Principal Engineer, AIOps

NVIDIA

NVIDIA

Other Engineering
Santa Clara, CA, USA
Posted on Nov 23, 2024

We are looking for an AIOps Principal Engineer who can design, develop, and deploy AI-powered solutions for IT operations. You will work with a team of engineers, data scientists, and domain experts to create and implement innovative applications that leverage NVIDIA's Observability, Infrastructure and Gen AI platforms. You will also collaborate with internal and external customers to understand their needs, define requirements, and deliver high-quality products.

What you'll be doing:

  • Lead the design, development, testing, and deployment of AIOps platform.

  • Apply machine learning, deep learning, natural language processing, and other AI techniques to solve IT operations challenges such as anomaly detection, root cause analysis, incident management, and automation.

  • Improve IT Infrastructure and Operations Management by defining and measuring AIOps metrics such as accuracy, reliability, scalability, performance, and efficiency.

  • Experience in implementing observability principles and practices such as monitoring, logging, tracing, and alerting.

  • Deep Knowledge in data science engineering such as data collection, data cleaning, data analysis, data modeling, and data visualization.

  • Expertise in integrating AIOps tools with IT operations management (ITOM) and IT service management (ITSM) systems, service desk, change management, configuration management, etc.

  • Demonstrate solid leadership skills and ability to lead and empower engineers and data scientists.

  • Design and communicate the AIOps roadmap, vision, and strategy to the team and the partners.

  • Collaborate effectively with customers, such as IT managers, business users, vendors, and partners, to ensure alignment and satisfaction.

  • Playing a pivotal role in harnessing AI, generative AI, and machine learning for Nvidia IT teams.

What we need to see:

  • Bachelor's degree or higher in computer science, engineering, or related field (or equivalent experience).

  • 15+ years of industry experience in extensive engineering projects, with a particular emphasis on infrastructure automation, distributed systems, and tool development for managing large-scale private or public cloud systems.

  • 5+ years of experience and understanding working with AIOps technologies and platforms.

  • Proficient in Python, TensorFlow, PyTorch, or other AI frameworks and libraries.

  • Proficiency in Python and Go programming; your coding and debugging expertise are pivotal to your success in this role.

  • Demonstrated commitment to sound software engineering principles and a strong willingness to acquire new skills.
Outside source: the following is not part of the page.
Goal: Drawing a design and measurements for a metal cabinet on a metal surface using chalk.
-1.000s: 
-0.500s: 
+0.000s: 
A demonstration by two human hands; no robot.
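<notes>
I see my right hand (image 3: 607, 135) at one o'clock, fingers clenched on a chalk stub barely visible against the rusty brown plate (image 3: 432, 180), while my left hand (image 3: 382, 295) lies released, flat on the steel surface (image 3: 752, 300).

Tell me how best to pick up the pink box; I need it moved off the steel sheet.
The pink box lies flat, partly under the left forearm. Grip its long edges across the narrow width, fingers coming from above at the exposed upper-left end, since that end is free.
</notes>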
  • Experience in working with IT systems, tools, and processes such as ITSM, ITOM, monitoring, logging, and alerting.

  • Ability to work independently and collaboratively in a fast-paced and dynamic environment.

  • Hands-On experience in designing and implementing end-to-end architecture and large-scale rollout of AIOps product.

  • Developed Gen AI applications using LLMs, RAG for incident diagnosis, identifying root causes and incident resolution.

Ways to stand out from the crowd:

  • Proficiency in developing and deploying generative AI solutions such as language model, chatbot, and conversational assistant.

  • Hands-On experience in Integrating workflow automation tools with AIOps for incident resolution and self-healing

  • Deep background and understanding of Machine Learning: developing, training, and applying machine learning models across large operational datasets.

  • Experience with pre-training & fine-tuning LLM models and working on ML frameworks such as SKLearn, XGBoost, PyTorch, Tensorflow.

  • Have hands-on experience with various AIOps platforms such as BigPanda, DataDog, Moogsoft, ITOM Health, Splunk, Elastic Stack, Dynatrace, New Relic, etc.

NVIDIA is widely considered to be one of the technology world’s most desirable employers. We have some of the most forward-thinking and hardworking people in the world working for us. If you're a creative individual who thrives on achieving goals and enjoys a dynamic learning environment, then why not seize this opportunity? Apply today!

The base salary range is 248,000 USD - 385,250 USD. Your base salary will be determined based on your location, experience, and the pay of employees in similar positions.

You will also be eligible for equity and benefits. NVIDIA accepts applications on an ongoing basis.

NVIDIA is committed to fostering a diverse work environment and proud to be an equal opportunity employer. As we highly value diversity in our current and future employees, we do not discriminate (including in our hiring and promotion practices) on the basis of race, religion, color, national origin, gender, gender expression, sexual orientation, age, marital status, veteran status, disability status or any other characteristic protected by law.